温泉街にはバルや食事処も数多く軒を連ねるので、“あつ湯”でシャキッとしたら、冷たいビールで湯上がりの一休み。そしてまた散策しながら一風呂浴びる、がエンドレスに楽しめます。最高!

※注意
共同温泉は江戸時代より湯仲間と呼ばれる制度で地元の方々によって大切に守られてきているもの。これだけの数の観光客が利用しているというのに、いつ訪れてもとても清潔に保たれ、心地いい湯が流れます。利用の際にはお邪魔させていただくという気持ちを忘れずに、賽銭箱用に小銭の準備があるとよいでしょう。

温泉街だけど外国みたい!

裏路地にも洒落たバーが点在 image by:小林繭

さて、野沢温泉の醍醐味は温泉だけではありません。共同浴場や旅館など昔ながらの温泉街の街並みに溶け込んでイマドキのお洒落なカフェやバーが点在するのがいいんです。

人気の「狸カフェ」。コーヒーのほか、アルコール類や軽食も image by:小林繭

土産物屋と並んで朝早くから深夜まで音楽をかけるオープンカフェがあり、蕎麦屋の先には表参道あたりにありそうな通りを眺めるカフェ、アウトドアショップではクラフトビールも提供…。

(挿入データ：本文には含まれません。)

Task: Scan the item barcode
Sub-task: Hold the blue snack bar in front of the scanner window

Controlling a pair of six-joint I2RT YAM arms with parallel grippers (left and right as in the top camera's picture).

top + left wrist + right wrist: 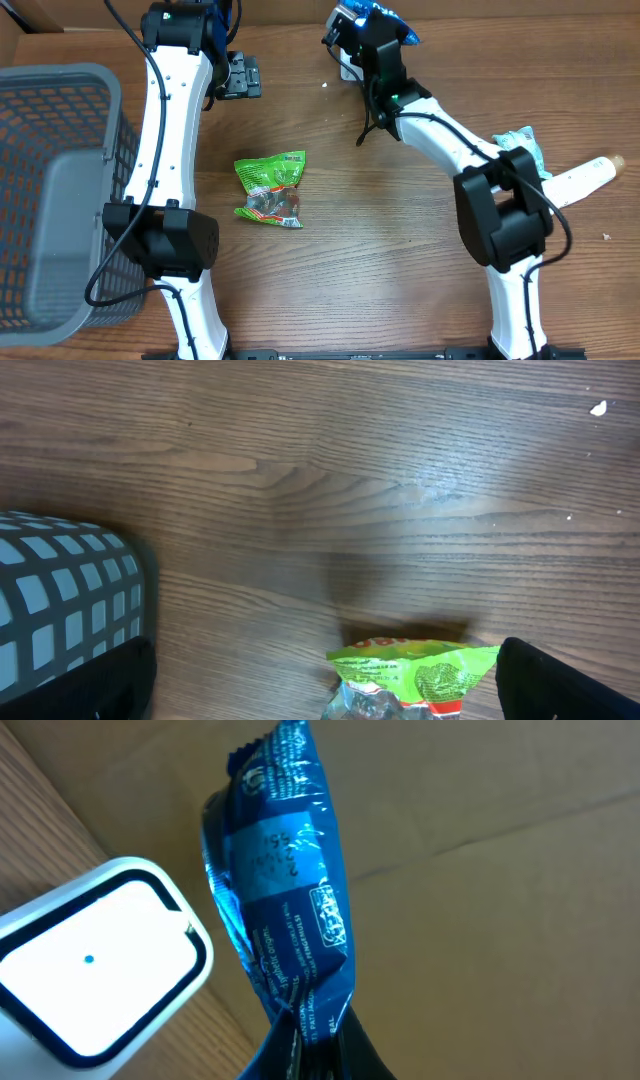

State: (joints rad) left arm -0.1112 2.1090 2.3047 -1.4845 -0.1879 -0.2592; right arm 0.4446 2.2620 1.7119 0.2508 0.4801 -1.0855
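At the far edge of the worktop (pixel 400 250), our right tool (pixel 312 1045) pinches a blue snack packet (pixel 285 870) by one end, jaws pressed tight on the seam, holding it just beside the white scanner (pixel 100 970). Our left tool (pixel 240 75) hangs spread wide and empty near the far edge, left of centre. A green packet (pixel 271 188) lies mid-worktop and a grey basket (pixel 60 120) stands at the left edge. We judge the risks plain: the crinkled foil could turn its barcode away from the scanner window, glare could spoil the read, or so thin a grip could let the packet slip.
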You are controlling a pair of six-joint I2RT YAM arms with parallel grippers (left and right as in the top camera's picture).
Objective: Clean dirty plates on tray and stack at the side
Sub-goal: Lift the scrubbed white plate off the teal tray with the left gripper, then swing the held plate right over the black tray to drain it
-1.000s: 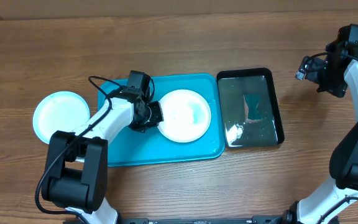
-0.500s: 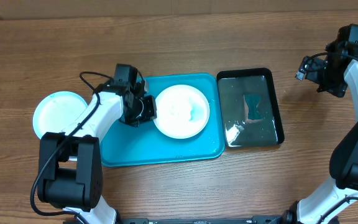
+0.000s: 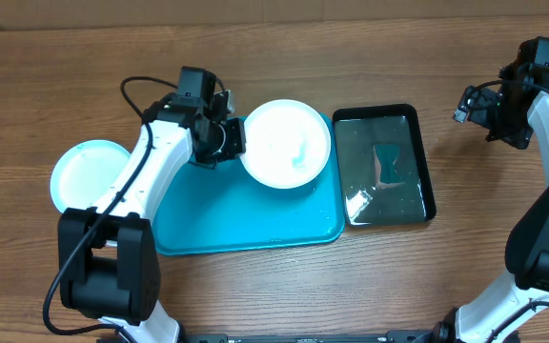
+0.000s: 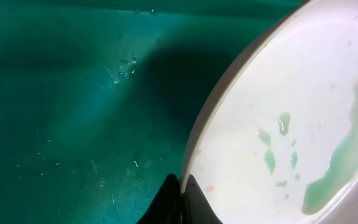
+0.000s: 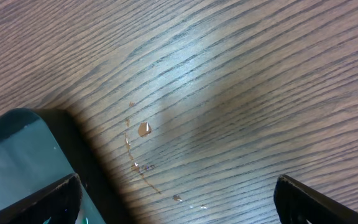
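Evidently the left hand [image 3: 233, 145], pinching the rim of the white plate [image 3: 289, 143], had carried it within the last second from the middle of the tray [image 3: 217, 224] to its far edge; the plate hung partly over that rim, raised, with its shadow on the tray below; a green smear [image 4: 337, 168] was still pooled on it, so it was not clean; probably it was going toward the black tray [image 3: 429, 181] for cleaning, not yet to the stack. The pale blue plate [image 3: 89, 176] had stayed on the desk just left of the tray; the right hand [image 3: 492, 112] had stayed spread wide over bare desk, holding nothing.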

同じ通りに立っていても、ファインダーを向ける方向によって見える景色がまったく異なるのがとっても面白く、普段の温泉地訪問とは違った楽しみが発見できます。

店先から流れるロックがBGMとして背景に馴染む温泉街って、なかなか珍しいと思いませんか?ここでは、温泉宿で夕食を食べた後に徒歩数分で深夜まで営業するミュージックバーに遊びに行けて、バーで盛り上がった後にまた温泉に入って布団にもぐりこむ、という行動パターンが可能。

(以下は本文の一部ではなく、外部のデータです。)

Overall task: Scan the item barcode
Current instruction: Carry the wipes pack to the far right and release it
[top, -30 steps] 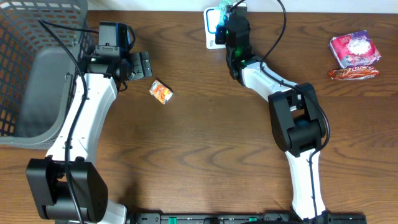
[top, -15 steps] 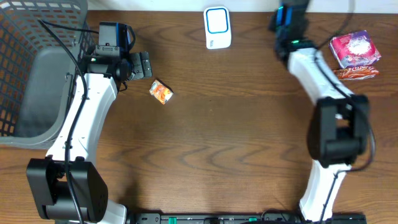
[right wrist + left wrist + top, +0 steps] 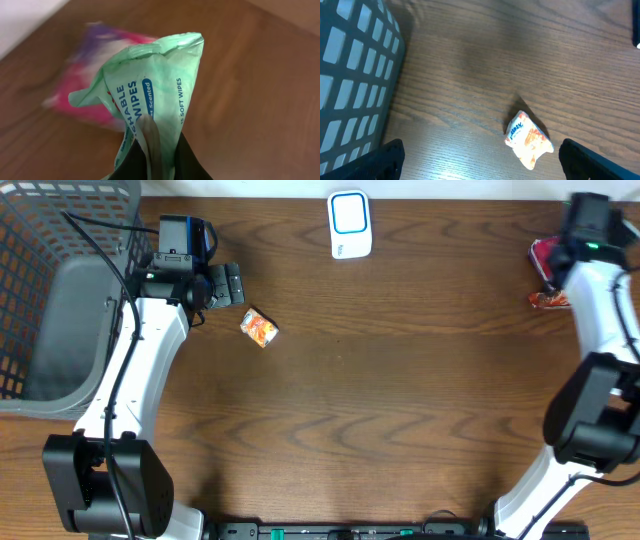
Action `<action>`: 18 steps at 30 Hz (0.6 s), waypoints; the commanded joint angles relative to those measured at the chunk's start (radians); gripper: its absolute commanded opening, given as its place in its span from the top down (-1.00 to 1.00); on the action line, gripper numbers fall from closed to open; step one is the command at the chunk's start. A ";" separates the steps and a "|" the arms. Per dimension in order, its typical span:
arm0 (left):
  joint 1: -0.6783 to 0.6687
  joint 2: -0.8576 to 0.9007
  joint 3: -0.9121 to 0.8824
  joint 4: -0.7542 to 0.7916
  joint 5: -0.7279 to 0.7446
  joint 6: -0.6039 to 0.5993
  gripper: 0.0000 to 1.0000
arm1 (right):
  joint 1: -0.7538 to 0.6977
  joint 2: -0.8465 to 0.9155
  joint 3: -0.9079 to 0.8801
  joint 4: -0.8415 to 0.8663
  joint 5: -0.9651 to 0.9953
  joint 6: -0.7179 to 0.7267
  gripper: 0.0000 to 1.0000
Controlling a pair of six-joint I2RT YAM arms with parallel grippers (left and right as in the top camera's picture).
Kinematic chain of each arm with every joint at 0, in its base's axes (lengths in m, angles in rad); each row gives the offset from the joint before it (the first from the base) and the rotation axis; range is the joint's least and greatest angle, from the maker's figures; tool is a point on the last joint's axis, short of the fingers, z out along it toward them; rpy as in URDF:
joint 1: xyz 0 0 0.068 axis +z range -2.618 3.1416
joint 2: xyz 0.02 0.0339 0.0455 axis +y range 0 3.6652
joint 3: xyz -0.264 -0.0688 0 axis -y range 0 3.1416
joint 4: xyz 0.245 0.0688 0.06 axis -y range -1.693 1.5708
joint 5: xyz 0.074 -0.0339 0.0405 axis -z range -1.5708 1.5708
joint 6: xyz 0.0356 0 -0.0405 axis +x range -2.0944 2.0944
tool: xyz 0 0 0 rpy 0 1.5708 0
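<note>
Your right fingers (image 3: 189,161) pinch the wipes pack (image 3: 150,85) well apart from the scanner (image 3: 349,224), left fingers (image 3: 385,160) spread idle, so scanning probably remains.

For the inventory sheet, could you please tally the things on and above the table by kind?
Packaged items: 4 (orange packet, green wipes, pink pack, red wrapper)
Scanner: 1
Basket: 1
Total: 6

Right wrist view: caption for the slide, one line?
Right gripper pinches a green wipes pack above a blurred pink packet on the wooden table.
</note>
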 commanded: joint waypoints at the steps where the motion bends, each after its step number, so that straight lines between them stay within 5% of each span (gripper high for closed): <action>1: 0.005 0.007 -0.003 -0.002 -0.010 0.010 -0.96 | -0.067 0.021 0.005 -0.026 -0.053 0.082 0.97; 18: 0.005 0.007 -0.003 -0.002 -0.010 0.010 -0.96 | -0.170 0.181 0.004 -0.031 -0.218 0.172 0.97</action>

野沢温泉村の魅力を世界に発信しようと、2022年にオープンした「野沢温泉蒸留所」image by:小林繭

この特異な温泉街は、泊食分離を好む外国人観光客のニーズに合わせて自然とできあがったものですが、湯上がりにタップでいただけるクラフトビールバーが気軽に利用できたりするのは、まったくもって悪くありません。浴衣姿で共同浴場めぐりとカフェタイムが過ごせるって、なかなかオツな体験です!